Environmental Quality Resources LLC
- Written by: Jeanee Dudley
- Produced by: Sean Barr
- Estimated reading time: 4 mins
Carter McCamy founded Environmental Quality Resources LLC (EQR) in 1991 as an environmental specialty contractor. Initially, the focus of the business was helping developers achieve permit and mitigation goals. Over the years, the company’s focus has shifted from the private market into the public market. Today, EQR has grown to become the largest open-bid environmental contractor in the Mid-Atlantic United States.
Liam O’Meara, general manager, has been involved with environmental construction for many years and joined EQR in July 2013. O’Meara oversees a team of approximately 150 people performing environmental enhancement services across the country. The company’s headquarters is in Millersville, Md., with two satellite yards in-state. EQR’s crews have worked as far away as Montana and Texas, although most of the company’s work is in Maryland and northern Virginia.
EQR’s services include a wide range of rehabilitation and enhancement projects. The company has performed extensive stream restoration, wetlands mitigation, stormwater management and low impact development work, among other unique undertakings.
“We have a niche that we excel in,” says O’Meara. “Our wetland experience is one aspect that makes us stand out. When developers impact streams and wetlands, often those systems are damaged in the process. We work to mitigate that damage by creating new functioning aquatic systems. A majority of what we do now is stream enhancement to offset human-caused damages of the past. We rehabilitate existing streams to improve the ecosystem, protect adjacent properties and improve floodplain stormwater capacity.”
A growing portfolio
Approximately 90 percent of the firm’s work is for public entities, with the remaining 10 percent comprised of private work for clients such as commercial developers. In recent years, the team has been busy with a diverse range of projects at home in Maryland, as well as around the country.
A major source of revenue over the last few years has come in through the Maryland State Highway Administration (SHA) through environmental work associated with the Inter-County Connector (Md. Rt. 200). The team is wrapping up the last two of several projects for the authority in early 2014.
“Our work on the Inter-County Connector has involved stream restoration, native plant landscaping and wetland mitigation,” O’Meara elaborates. “We performed one of the biggest stream restoration projects ever completed: 2 miles long.”
An emerging area of interest in the Chesapeake Bay watershed, and for EQR, is legacy sediments. The region has changed geographically due to several waves of deforestation and soil loss over the last 300 years. In addition, hundreds of mill dams were built in the valleys, which created ponds and trapped the water used for mills.
“The mills were around for a very long time, all the while trapping sediment behind the dams,” O’Meara continues. “These streams were buried in as much as 10 feet of sediment that is now delivering nutrient pollution to the bay. So now there are two options: we could excavate and use the old streams or we could raise the streams and connect them to the existing flood plain. Ideally, we would do removal but that’s more expensive so we raised them.”

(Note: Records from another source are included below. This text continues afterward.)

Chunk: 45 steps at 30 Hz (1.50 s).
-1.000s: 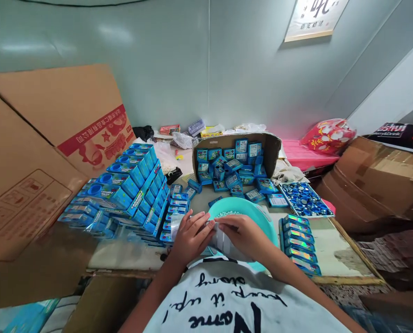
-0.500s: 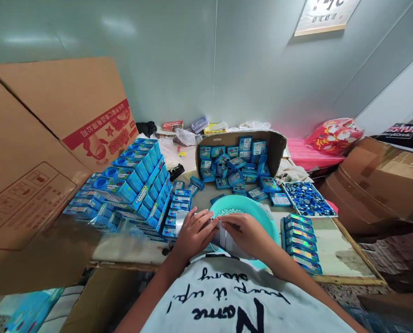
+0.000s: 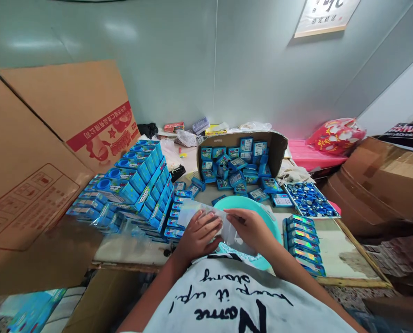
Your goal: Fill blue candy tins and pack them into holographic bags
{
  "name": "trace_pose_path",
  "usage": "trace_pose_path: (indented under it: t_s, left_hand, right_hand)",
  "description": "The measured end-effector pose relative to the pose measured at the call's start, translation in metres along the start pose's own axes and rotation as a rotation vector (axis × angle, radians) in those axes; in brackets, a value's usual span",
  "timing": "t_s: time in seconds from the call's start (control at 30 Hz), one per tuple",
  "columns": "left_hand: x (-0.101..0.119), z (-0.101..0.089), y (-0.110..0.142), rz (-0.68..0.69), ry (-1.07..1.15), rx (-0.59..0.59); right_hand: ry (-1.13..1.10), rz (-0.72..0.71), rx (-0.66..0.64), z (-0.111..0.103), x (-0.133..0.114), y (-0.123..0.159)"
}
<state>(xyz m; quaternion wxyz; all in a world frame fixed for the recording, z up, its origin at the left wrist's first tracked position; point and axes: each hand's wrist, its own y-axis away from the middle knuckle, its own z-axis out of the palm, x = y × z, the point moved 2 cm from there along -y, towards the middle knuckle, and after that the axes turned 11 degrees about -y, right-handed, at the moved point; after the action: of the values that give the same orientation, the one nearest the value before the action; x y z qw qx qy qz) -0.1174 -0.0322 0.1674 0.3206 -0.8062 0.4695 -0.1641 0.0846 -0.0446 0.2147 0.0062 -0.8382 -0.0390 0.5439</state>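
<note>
A pale, translucent plastic strip (image 3: 191,212), like a flat bag, stretches between my hands above a turquoise basin (image 3: 269,221). My left hand (image 3: 200,234) is closed over the strip's middle, its fingers lying across the plastic. Thumb and fingers of my right hand (image 3: 249,227) pinch its upper edge, and the plastic hangs down below them. Small pale blue pellets (image 3: 243,252) show in the basin under my hands. My hands and the strip hide much of the basin.
Stacked blue printed boxes (image 3: 137,178) rise at left beside a big carton (image 3: 50,152). Behind the basin, a tipped carton (image 3: 279,150) spills more small boxes. A tray of blue round pieces (image 3: 308,199) and a row of blue boxes (image 3: 303,245) lie at right.
My hands have moved slightly apart, and more of the plastic strip shows spread out to the left. Pellets at the basin's near side have come into view.
</note>
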Motion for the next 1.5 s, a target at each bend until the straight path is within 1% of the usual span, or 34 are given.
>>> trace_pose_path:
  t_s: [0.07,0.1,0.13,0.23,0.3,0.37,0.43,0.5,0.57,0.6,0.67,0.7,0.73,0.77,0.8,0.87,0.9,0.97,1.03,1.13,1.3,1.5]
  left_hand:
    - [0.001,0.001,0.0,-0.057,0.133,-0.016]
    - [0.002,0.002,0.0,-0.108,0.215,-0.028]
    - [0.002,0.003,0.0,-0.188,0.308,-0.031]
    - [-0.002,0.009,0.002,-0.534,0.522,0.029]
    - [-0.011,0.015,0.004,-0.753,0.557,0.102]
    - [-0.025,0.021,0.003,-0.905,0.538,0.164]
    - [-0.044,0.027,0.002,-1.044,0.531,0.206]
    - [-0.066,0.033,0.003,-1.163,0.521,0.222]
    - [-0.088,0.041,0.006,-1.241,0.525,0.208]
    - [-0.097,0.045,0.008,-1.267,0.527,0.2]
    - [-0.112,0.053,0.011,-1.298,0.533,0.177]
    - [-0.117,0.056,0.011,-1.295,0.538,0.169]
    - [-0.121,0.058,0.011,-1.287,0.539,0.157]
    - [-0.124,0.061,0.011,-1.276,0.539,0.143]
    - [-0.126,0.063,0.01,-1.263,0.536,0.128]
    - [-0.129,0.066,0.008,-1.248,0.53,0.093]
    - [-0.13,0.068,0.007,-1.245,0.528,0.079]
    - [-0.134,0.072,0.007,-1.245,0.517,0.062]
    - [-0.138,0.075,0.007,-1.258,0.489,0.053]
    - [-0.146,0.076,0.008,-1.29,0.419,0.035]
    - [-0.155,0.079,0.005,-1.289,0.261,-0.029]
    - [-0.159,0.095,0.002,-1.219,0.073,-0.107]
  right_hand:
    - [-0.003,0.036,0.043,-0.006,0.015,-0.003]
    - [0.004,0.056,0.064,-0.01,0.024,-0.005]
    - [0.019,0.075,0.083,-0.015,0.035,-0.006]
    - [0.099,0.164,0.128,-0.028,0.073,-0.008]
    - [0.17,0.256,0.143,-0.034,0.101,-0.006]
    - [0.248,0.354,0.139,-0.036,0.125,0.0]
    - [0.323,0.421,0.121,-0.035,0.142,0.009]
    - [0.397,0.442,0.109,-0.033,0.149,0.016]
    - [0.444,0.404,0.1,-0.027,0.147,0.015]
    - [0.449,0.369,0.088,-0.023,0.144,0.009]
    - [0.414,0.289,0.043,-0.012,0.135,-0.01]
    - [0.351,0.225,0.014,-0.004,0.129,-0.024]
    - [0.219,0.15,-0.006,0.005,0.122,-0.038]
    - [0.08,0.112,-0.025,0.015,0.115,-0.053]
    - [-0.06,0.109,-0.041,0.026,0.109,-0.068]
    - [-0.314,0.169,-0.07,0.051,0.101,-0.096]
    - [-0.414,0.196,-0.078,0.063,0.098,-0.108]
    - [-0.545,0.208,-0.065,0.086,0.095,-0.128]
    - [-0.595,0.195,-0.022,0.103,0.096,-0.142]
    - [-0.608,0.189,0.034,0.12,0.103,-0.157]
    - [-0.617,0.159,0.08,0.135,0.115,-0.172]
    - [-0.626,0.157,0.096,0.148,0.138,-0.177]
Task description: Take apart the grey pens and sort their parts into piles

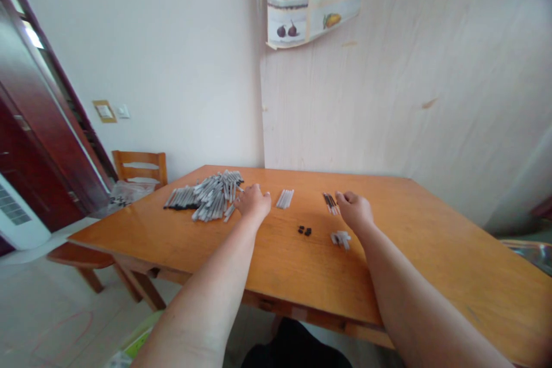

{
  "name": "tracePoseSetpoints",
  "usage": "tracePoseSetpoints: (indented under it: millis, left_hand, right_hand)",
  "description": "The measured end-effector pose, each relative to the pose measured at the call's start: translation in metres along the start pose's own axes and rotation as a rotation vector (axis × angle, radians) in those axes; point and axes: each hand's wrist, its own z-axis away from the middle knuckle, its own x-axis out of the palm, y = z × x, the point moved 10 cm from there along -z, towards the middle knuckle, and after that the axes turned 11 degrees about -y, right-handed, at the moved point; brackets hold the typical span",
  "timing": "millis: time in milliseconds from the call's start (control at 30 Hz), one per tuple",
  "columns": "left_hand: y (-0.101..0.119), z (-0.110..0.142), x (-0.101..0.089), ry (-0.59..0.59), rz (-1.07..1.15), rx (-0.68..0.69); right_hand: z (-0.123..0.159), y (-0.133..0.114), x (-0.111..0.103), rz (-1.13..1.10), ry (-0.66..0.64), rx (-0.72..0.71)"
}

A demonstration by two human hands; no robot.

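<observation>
Lying heaped, slim tubes [212, 196] look greyish; whether left hand [253, 202] or right hand [356, 210] fingers pinch anything is unclear.

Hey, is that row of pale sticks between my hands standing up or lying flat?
Lying flat: the pale sticks rest lengthwise on the wooden table, side by side, between the left hand and right hand.

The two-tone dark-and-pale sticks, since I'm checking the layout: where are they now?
In the head view, the two-tone sticks lie on the table just left of the right hand, with a row of white sticks farther left.
</observation>
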Motion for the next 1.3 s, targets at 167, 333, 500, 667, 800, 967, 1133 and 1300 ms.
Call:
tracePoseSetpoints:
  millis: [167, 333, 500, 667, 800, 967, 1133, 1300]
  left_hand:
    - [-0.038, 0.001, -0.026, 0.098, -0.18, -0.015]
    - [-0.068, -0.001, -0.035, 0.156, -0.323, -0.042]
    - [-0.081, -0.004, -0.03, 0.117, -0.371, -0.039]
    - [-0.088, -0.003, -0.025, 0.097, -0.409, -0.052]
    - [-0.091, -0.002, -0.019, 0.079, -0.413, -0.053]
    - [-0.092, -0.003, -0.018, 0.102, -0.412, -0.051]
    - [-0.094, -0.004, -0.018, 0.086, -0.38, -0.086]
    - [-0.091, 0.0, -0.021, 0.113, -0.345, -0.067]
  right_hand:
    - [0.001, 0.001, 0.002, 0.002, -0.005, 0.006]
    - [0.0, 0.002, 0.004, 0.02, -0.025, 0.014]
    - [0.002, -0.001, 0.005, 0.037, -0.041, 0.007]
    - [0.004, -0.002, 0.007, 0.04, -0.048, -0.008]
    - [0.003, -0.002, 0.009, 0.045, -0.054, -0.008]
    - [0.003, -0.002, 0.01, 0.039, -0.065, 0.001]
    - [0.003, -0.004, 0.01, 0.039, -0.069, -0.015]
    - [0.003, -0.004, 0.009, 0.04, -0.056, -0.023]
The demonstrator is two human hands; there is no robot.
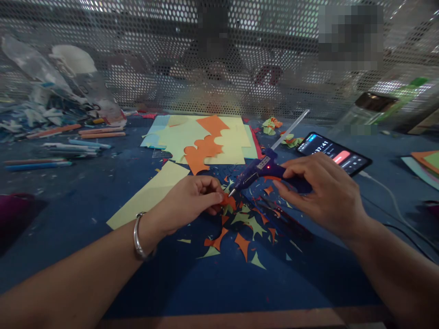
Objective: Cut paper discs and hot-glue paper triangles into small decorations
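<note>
Between the thumb and fingers of my left hand (195, 198) is a small orange paper piece (229, 200). My right hand (324, 194) grips the handle of a blue hot glue gun (255, 171), its red light lit. The metal nozzle points down to the left and meets or almost touches the orange paper. A clear glue stick (291, 129) juts from the gun's back end. Under both hands lie several orange and pale green paper scraps (254, 226). Dark scissors (284, 217) rest below the glue gun, partly in shadow.
Stacked pale yellow sheets (233, 153) with a cut orange sheet (207, 148) lie ahead. Small paper flowers (269, 127) sit near the perforated metal panel (164, 68). A phone (334, 153) with a cable is beyond my right hand. Pens (103, 132) and rolled paper pieces (44, 112) crowd the left.
</note>
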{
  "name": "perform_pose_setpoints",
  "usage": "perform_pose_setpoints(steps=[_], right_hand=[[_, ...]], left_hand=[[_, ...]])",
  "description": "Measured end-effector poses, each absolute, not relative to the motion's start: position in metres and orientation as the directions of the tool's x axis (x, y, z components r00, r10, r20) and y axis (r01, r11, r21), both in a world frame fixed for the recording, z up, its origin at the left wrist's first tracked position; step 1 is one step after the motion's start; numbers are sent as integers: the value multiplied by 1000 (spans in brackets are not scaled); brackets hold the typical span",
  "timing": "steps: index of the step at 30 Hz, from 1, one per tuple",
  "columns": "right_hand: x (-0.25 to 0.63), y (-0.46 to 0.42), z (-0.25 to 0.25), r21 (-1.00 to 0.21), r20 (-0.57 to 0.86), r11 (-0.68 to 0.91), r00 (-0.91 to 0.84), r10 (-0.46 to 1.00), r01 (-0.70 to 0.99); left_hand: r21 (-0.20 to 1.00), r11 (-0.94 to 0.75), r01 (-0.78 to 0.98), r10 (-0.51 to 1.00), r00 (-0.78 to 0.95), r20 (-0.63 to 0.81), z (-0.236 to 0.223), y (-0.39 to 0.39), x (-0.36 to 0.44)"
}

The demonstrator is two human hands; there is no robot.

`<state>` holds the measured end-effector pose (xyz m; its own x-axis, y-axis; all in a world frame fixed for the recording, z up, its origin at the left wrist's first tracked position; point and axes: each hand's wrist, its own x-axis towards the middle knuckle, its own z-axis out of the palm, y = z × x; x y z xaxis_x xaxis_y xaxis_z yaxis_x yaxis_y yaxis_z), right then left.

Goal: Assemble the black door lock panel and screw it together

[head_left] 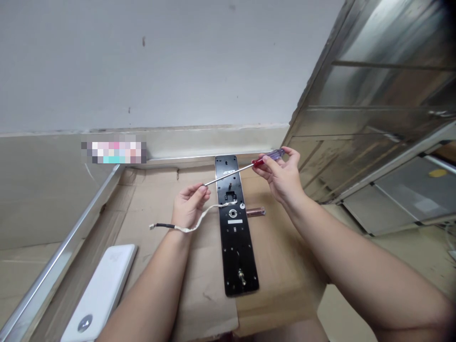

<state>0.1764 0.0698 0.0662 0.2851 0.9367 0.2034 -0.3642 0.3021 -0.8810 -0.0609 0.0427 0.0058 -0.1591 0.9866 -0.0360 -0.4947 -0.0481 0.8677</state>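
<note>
A screwdriver (235, 173) with a red and purple clear handle is held level above a long black lock plate (237, 251). My right hand (283, 175) is closed round its handle. The fingertips of my left hand (190, 202) pinch the tip end of its metal shaft; the tip itself is hidden. The black plate lies lengthwise on cardboard, its inner face up, with screw holes, a square socket and a metal post near its lower end. A white cable (192, 227) with a small connector runs from the plate across my left wrist.
Cardboard (278, 256) covers the work surface, which has a metal rail (71, 247) at its left edge. A white panel (103, 289) with a round dome lies at left. A reddish-brown rod-like piece (256, 212) sticks out right of the plate. Metal doors (374, 90) stand to the right.
</note>
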Motion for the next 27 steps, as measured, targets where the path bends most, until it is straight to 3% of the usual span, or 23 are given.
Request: perform_pose_setpoints(steps=[11,14,18,27], right_hand=[[189,79,66,-852,203,331,328,923,-406],[195,82,68,-829,202,355,362,910,-431],[199,84,70,-821,199,370,389,900,-436],[202,86,71,-827,210,378,396,894,-416]], left_hand=[[881,0,-474,1000,-10,-5,5,38,-59],[917,84,-389,996,14,-85,1,37,-54],[902,282,-327,955,183,-232,4,24,-38],[873,322,-366,942,215,-257,5,12,-25]])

The crew is also currently working on a large steam restoration project at Baltimore Washington International Airport. The development of the airport over the years had damaged an adjacent tributary to the Patapsco River. The restoration being executed by EQR comprises Maryland Aviation Authority’s largest environmental project to-date. EQR also recently landed a $4 million contract with the Maryland Transit Authority for mitigation of White Marsh Run in Baltimore County to mitigate for the environmental impacts from improvements to I-95.
O’Meara says some of the most memorable projects for his team have been trout habitat construction out West. “We went to Montana, Colorado and Wyoming to build trout habitat,” he explains. “There are many landowners who have streams on their properties. For a lot of them old ranching operations ruined the streams and habitats for brook trout, brown trout and rainbow trout. We have worked with engineers to recreate the ideal trout habitat. It is really cool that these landowners are willing to invest in streams to fish into the future.”
With a strong portfolio and diverse capabilities, EQR has been growing steadily for more than 20 years. A major part of the business’ success is relationships. While the company performs a majority of work in-house, the team relies on a network of reliable strategic partners and subcontractors. These partners include surveyors, concrete contractors and utility contractors.
The company’s greatest challenge has just been keeping up with changing EPA requirements. Many of the company’s clients have faced tight time constraints on their environmental projects. Therefore, EQR must respond with a proper allocation of crews and equipment to meet such schedules. Fortunately, EQR has the manpower and expertise to meet these demands, but the logistics can be challenging under such demanding time constraints.
According to O’Meara, EQR is quickly becoming the nation’s leading environmental contractor. O’Meara is incredibly proud of his team and EQR’s commitment to the specialized tasks at hand, each day improving environmental systems. “Financial success and client satisfaction are hugely important to us as a business,” he explains, “But our greatest indicator of performance is that our projects improve the ecosystem.” The business continues to grow, but no matter how large Environmental Quality Resources LLC gets, the team remains committed to environmental preservation and restoration.